Men’s trousers; not so popular outside the office these days but practically mandatory in the 1930’s. So when Alexander Simpson successfully launched his ready-to-wear self-suspending trouser range ‘DAKS’ in 1934 he soon wanted a store near Savile Row to capitalise on the huge new market. It would need to be bright, it would need to be ‘manly’ and more importantly it would need to be modern! Simpsons of Piccadilly was born and first opened it doors in April 1936.
Simpsons of Piccadilly is one of the stars of Modernist Architecture in Britain. The building was designed by Joseph Emberton and many of its interior displays were designed by former Bauhaus man László Moholy-Nagy. [London was briefly enjoying the presence of several ex-Bauhaus Masters, including Gropius, Breuer and Moholy-Nagy, all three of whom were holed up in Wells Coates‘ Isokon building]. On top of this Simpson and Maholy-Nagy brought in British graphic designer Ashley Havinden (an enthusiastic Modernist and member of the MARS Group) who had previously worked with Simpson to produce advertising material for the DAKS range. Project Engineer was Felix Samuely who used the same welded steel frame he had pioneered at the De Le Warr Pavilion the year before.
Simpson was well versed in Modernist principles and knew he wanted a building which hid neither its function nor its structure, and made use of only the latest technology and the finest materials. He was aware this wasn’t going to come cheap but was convinced it was essential for him to build in the Modern style. Such was his zeal for the project that he even warned his shareholders they were unlikely to receive dividends for the next few years, a stance which is even more remarkable given the economic climate of the 1930’s.
Joseph Emberton was one of the few British-born members of the British Modernist movement. His previous work included the Empire Hall at Olympia and the Royal Corinthian Yacht Club at Burnham-on-Crouch. This latter work had represented Britain in 1932 at the International Exhibition of Modern Architecture held at the Museum of Modern Art in New York, and secured Emberton’s reputation as a leading Modernist in the UK.
Emberton’s building was innovative in many ways, particularly in his use of light. By day the specially designed ducts and light wells admitted sunlight deep into the store, and by night concealed neon strips illuminated the broad frontage. Light from inside was able to spill out onto Piccadilly (and vice versa) through the large expanse of steel windows, including stylishly curved windows at street level. Also ground-breaking was his use of sliding fire doors, to open-up much wider shop floors, and the installation of a built-in vacuum cleaning system. Emberton also designed many of the light fixtures, the most spectacular of which are the chrome and glass orbs of the main stairwell which run the height of the building. It is interesting to compare these with those created by Mendelsohn and Chermayeff for the De La Warr Pavilion (1935).

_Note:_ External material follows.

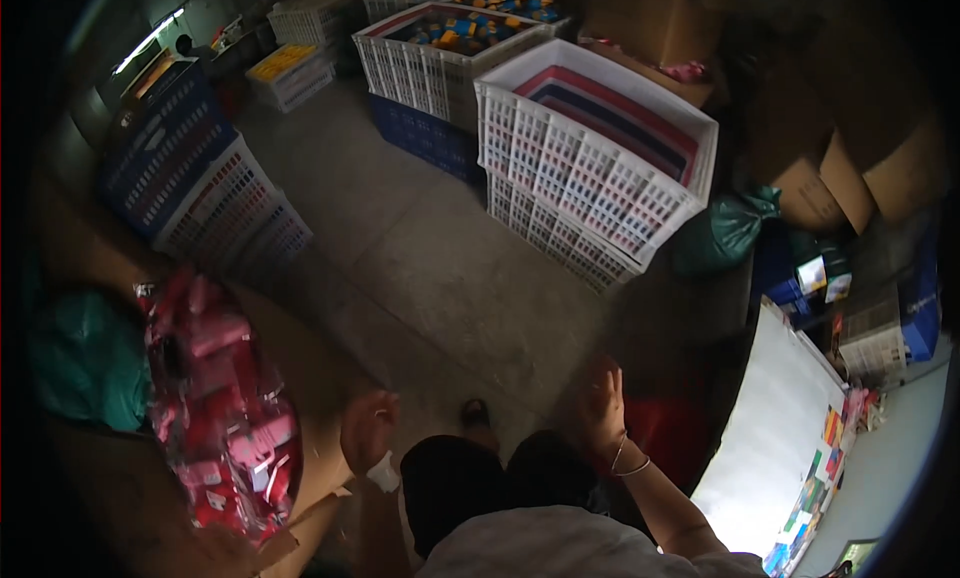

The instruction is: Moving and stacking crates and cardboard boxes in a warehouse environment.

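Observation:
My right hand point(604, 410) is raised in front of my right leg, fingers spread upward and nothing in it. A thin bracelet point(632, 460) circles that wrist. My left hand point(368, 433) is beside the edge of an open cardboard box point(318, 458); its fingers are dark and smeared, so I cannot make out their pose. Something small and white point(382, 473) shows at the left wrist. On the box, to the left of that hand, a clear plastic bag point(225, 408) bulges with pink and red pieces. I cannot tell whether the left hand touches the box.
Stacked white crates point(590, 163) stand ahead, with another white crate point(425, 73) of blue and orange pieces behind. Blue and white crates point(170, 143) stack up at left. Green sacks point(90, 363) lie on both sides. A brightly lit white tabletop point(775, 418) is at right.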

László Moholy-Nagy designed many of the displays for the store, which given their size gave him plenty of scope for experiment. He also installed an aircraft on the fifth floor for the building’s opening, which although certainly ‘modern’ may seem a tad gimmicky. It does however make perfect sense within the context of Simpson’s plan to draw middle-class men inside and give them some ‘manly’ things to look at. And while it may seem strange in the 21st century that a man should need distractions around him in order to feel comfortable purchasing clothes from the high street, the idea of a men’s fashion store was still very novel in the 1930’s. For much the same reason Simpson also included a barber shop, a tobacconist, a theatre agent and a club room replete with liveried attendants and a machine displaying the latest stock market prices.
Ashley Havinden was a dapper and successful society man and Director of Crawford’s Advertising Agency. He had first been introduced to London interior designers John and Madeleine Duncan-Miller, with whom he worked on several projects, and through them had met Wells Coates who had himself started out as an interior designer. Eventually this led to Havinden’s membership of the MARS group and an introduction to Gropius, Breuer and Maholy-Nagy. Incidentally from 1938-1949 Havinden and his wife leased a superb flat in Highpoint II (the ex-show flat decorated by Lubetkin) which must surely have ranked alongside 2 Willow Road as being one of the Modernist places to be seen. For Simpsons of Piccadilly he was contracted to produce the store’s logo, advertising material, and twenty new rug designs (see contemporary photo above). His original store sign (itself now listed) which incorporates the word Piccadilly into the letter ‘P’ of Simpsons can be seen below, the larger illuminated version now being in storage.
The building was a great success but sadly Alexander Simpson died only a year after it was completed, aged 34. Fashions in men’s tailoring may have moved on since the 1930’s but the Grade I listed building he commissioned remains as a permanent monument to his belief in Modernism.